→ What is required: Leave out the pictures, and copy exactly the lines from the line with "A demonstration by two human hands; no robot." through the last line of the data below.

(Recorded information begins)

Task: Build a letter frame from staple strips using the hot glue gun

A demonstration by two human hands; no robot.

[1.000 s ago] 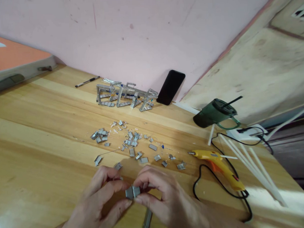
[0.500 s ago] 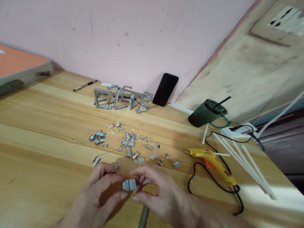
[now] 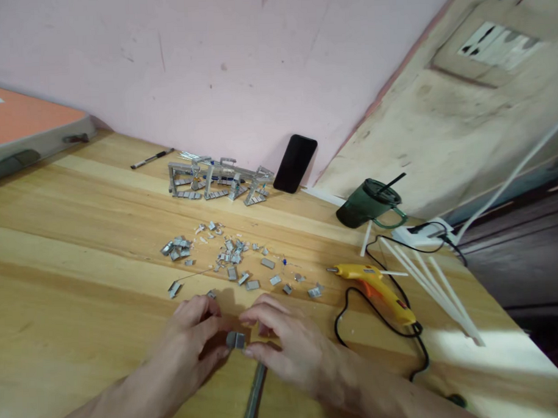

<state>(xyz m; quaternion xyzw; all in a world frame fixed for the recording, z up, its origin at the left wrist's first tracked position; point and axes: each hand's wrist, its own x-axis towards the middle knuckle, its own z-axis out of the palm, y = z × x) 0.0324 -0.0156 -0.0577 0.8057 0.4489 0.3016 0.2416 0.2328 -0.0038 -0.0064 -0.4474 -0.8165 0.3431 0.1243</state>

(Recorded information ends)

→ Exercise output:
A demonstration by two human hands; no robot.

[1.000 s ago] 
[0.500 s ago] 
[now] 

<state>(xyz m; quaternion xyzw; all in a world frame fixed for the recording, z up, its origin at the left wrist's first tracked position; point and axes: each hand's wrist, its own x-axis towards the middle knuckle, its own z-axis out of the palm, y = z × x) 0.0324 -0.0156 -0.0577 0.8057 0.4489 0.3016 0.2416 0.2328 -0.0038 -0.0064 -0.4474 -0.8165 0.3431 0.1243</state>

With that, the answer is complete.